■ TASK OBJECTIVE: Using the listing below, give again exactly the lines from the line with "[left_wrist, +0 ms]" to the line with "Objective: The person", inclusive, without the pictures.

■ PROVIDED DATA:
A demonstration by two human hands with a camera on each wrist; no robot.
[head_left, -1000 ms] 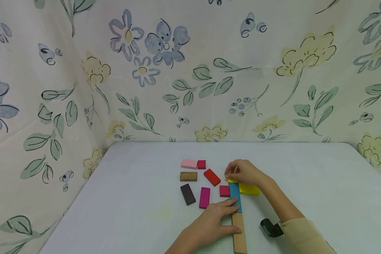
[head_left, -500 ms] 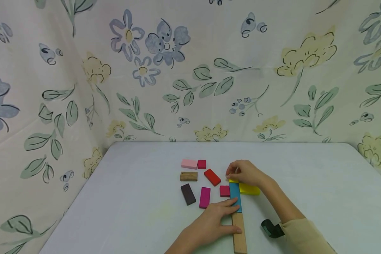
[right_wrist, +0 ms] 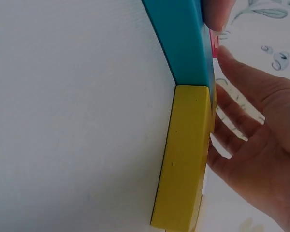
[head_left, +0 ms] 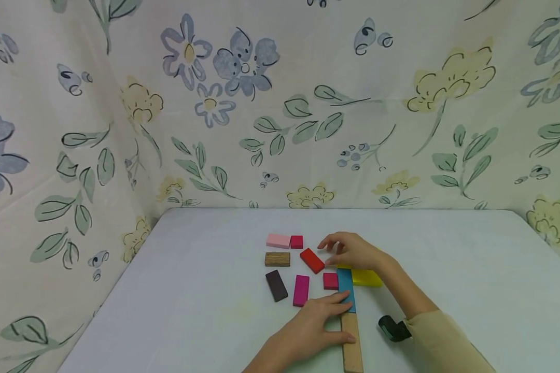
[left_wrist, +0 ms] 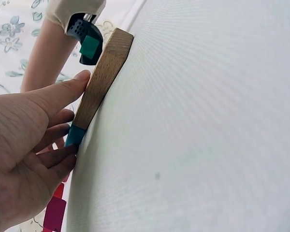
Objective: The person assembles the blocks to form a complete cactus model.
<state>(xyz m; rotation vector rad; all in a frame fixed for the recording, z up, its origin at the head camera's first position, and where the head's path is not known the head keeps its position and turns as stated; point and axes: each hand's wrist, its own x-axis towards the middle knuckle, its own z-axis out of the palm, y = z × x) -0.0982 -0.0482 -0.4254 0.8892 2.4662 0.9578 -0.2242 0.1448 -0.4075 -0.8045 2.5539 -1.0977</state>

■ EXPECTED ANSWER:
[left_wrist, +0 ms] 
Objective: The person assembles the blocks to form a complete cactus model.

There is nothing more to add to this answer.